6/27/2026 at 6:22:58 PM

> Boom, definitive "proof of typing" that a given piece was produced by genuine meat-on-keyboard effort.

Except it lacks proof of the keyboard - and the meat.

by chrisjj

6/27/2026 at 7:15:19 PM

Yep, someone can "vibe code" something, that would emulate that human, the typing, the pauses, random typos, backspaces, and edits.
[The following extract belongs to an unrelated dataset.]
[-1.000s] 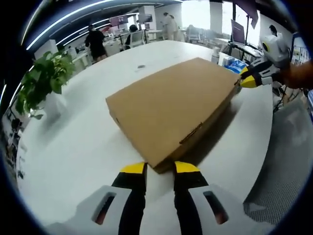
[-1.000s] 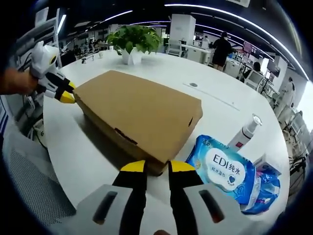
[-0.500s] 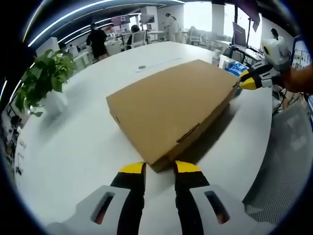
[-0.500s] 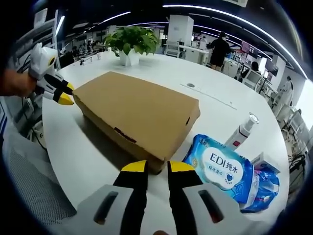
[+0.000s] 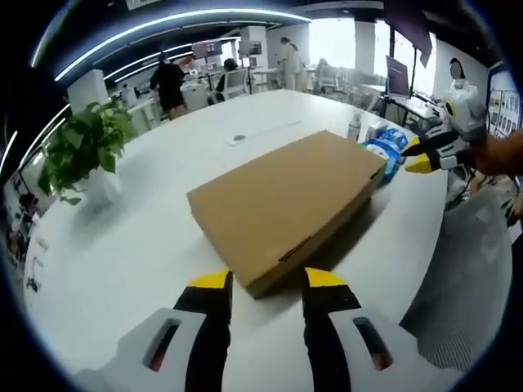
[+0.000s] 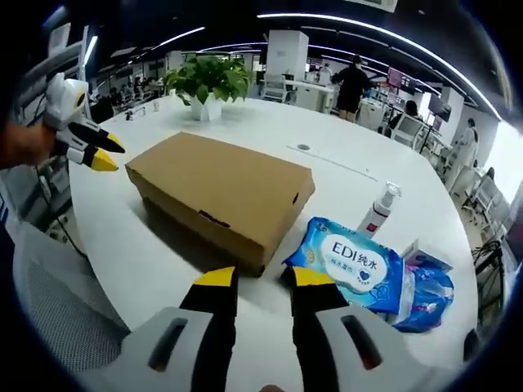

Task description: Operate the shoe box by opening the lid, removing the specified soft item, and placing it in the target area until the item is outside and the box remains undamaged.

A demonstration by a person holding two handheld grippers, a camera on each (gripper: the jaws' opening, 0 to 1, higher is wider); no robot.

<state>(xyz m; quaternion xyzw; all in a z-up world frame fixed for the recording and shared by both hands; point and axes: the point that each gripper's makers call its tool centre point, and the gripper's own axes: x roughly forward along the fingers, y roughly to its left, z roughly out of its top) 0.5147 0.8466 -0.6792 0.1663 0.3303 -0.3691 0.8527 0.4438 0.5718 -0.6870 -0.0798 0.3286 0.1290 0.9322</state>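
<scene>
Closed shoe box (image 5: 286, 206) sits mid-frame on white table (image 5: 122, 261), lid down; left gripper (image 5: 267, 281) at bottom centre, jaws apart, off the box corner; right gripper (image 6: 265, 278) bottom centre, jaws apart, empty; wipes pack (image 6: 355, 265) right of box.

Bright ceiling strip lights, window glare, soft shadows, fisheye-bent edges, mostly sharp.

the shoe box (image 6: 221, 194) lies shut on the desk (image 6: 343, 155), with the wipes pack (image 6: 353, 264) just beside it on the right in the right gripper view and a bottle (image 6: 377, 211) behind that pack. a potted plant (image 6: 206, 82) stands far behind the box, and the left claw (image 6: 96, 151) sits off its far left corner, apart from it.
</scene>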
There are probably models already available that describe the average delays between two consecutive keypresses depending on the location of keys, etc.

by ajsnigrutin

6/27/2026 at 7:23:59 PM

I'm pretty sure Coursera or edX was using this same approach a while back — they'd make you type in a paragraph of text, then they'd use the timing information as a fingerprint or signature, to authenticate you as the actual student.

by sidpatil

6/27/2026 at 7:31:53 PM

surely there real-time AI writing checkers? predictability in word choices and sentence-length variation are alr available so maybe someone has to make something that measures delays in sec now. that could be a feature that op implements *like coursera/edx tech as sidpatil mentions

by audreyfei

6/27/2026 at 7:16:17 PM

What if the human is just transcribing directly from AI generated text?

by khaledh

6/27/2026 at 7:26:45 PM

One could, but the primary motivation to use AI to generate text is because it is fast and easy. You could spend an hour elaborately pretending to write something yourself, or you could simply write it yourself.

by kube-system

6/27/2026 at 7:59:47 PM

Do not misjudge how hard people will work attempting to not work. Work smarter, not harder is not as widely adhered

by dylan604

6/27/2026 at 8:14:20 PM

Yep, do not underestimate human ingenuity when it comes to having not to think.